Şamil Yılmaz: Tevafuk yaklaşık 12 yıl önce yazılmış bir oyun. Bir üçlemenin ilk kısmıydı. Tevafuk iki erkek arasında, Seher ile Ali bir kadın ve erkek arasında geçiyor. Henüz yazılmamış son oyun ise -eğer yazabilirsem-, iki kadın arasında geçecek. Tevafuk, ilk yazıldığında Ankara’da çalışılmıştı zaten. Üç sene önce Almancaya çevrildi. Orada iki farklı şehirde ve ekip tarafından oynandı, hala Berlin’de oynanmaya devam ediyor. İstanbul seyircisi oyunu bilmiyordu. Biz de biraz özlemiştik galiba…
Ekip nasıl bir araya geldi?
Şamil: Cevriye zaten bir yönetmen. Ama şimdiye kadar hep televizyon için iş yapmıştı. Ben onun hikâyede duygu takibini önemseyen ve oyuncuyu merkeze alan bakışını bizim tiyatro yapma biçimimize çok yakın bulmuşumdur hep. Benim için dışarıdan biri olacaksa o kesinlikle Cevriye olmalıydı.
Cevriye Demir: Şamil bana “Hadi gel oyunu yapalım,” dediğinde ürktüm açıkçası. Çünkü daha önce hiç tiyatro deneyimim olmamıştı. Ayrıca kendimi bir tiyatro izleyicisi/takipçisi olarak bile tanımlayamam. Kendi açımdan “yolda göreceğiz bakalım”a bağlayıp başladım.
Prova sürecinizden biraz bahseder misiniz?
Cevriye: TV reflekslerimden kurtulmam zaman aldı. Hatta ilk haftalar panikleyip bırakmayı bile teklif ettim. İşte şu kadar gündür aynı sahneyi tekrarlayıp duruyoruz hiçbir ilerleme olmuyor. Herhalde yanlış/eksik bir şeyler yapıyorum diye düşünüyorum. Şamil de, ‘kaç tekrar çektim hala olmuyor’ refleksiyle yaklaştığımı -ki çok da haklıydı-, bunun zaten sürecinin böyle olduğunu, bir noktada o değişimi zaten göreceğimi filan anlatıp beni sakinleştirdi.
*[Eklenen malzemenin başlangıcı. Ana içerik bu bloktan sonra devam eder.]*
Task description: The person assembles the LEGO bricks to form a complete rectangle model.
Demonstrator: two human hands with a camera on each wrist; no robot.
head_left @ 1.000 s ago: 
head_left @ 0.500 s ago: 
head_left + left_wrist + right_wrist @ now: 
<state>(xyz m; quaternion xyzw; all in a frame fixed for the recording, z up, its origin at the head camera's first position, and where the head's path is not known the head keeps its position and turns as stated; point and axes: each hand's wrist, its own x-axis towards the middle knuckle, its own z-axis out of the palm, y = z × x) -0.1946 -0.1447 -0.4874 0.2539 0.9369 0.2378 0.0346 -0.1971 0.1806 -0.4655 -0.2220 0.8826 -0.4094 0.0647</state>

Berkay Baygın: Oyuncu olarak her bir prova süreci gibi, bu süreç de kendi içinde çok özel, yoğun, zor ama bir o kadar da geliştirici bir deneyimdi. Kendi hayatımda yaşadığım zorlu dönemlerle de birleşince, beni pek çok şeyin arasında kaldığım, hayatımın farklı biçimleriyle yüzleştiren bir yanı oldu. Mekân Sahne’nin kendine özgü bir tarzı var. Bu tarz, oyuncunun tüm duygusunu, algı biçimini ve karakterle kurduğu bağı derinden etkiliyor. Duyguların yalın gerçekliği, oyuncunun karaktere sahip çıkışı ve karakterlerin dışarıda bir yerlerde karşımıza çıkabilecek kadar tanıdık ama bir o kadar da kendine özgü hikâyelere sahip olmaları süreci benim için oldukça zorlayıcı kıldı. Oyun biçim olarak zaman zaman melodramatik bir dile göz kırpıyor; bu yapı içinde sahnenin ve bugünün gerçeği arasında denge kurmak, benim için hem zorlayıcı hem de öğretici bir süreçti. Karakterin enerjisini, jestlerini, ritmini ve varoluş amacını bulmak kimi zaman oldukça güçleşti. Ancak bu noktada Cevriye Demir ve Şamil Yılmaz hocalarım gerçekten çok özenli, sabırlı ve yol gösterici oldular.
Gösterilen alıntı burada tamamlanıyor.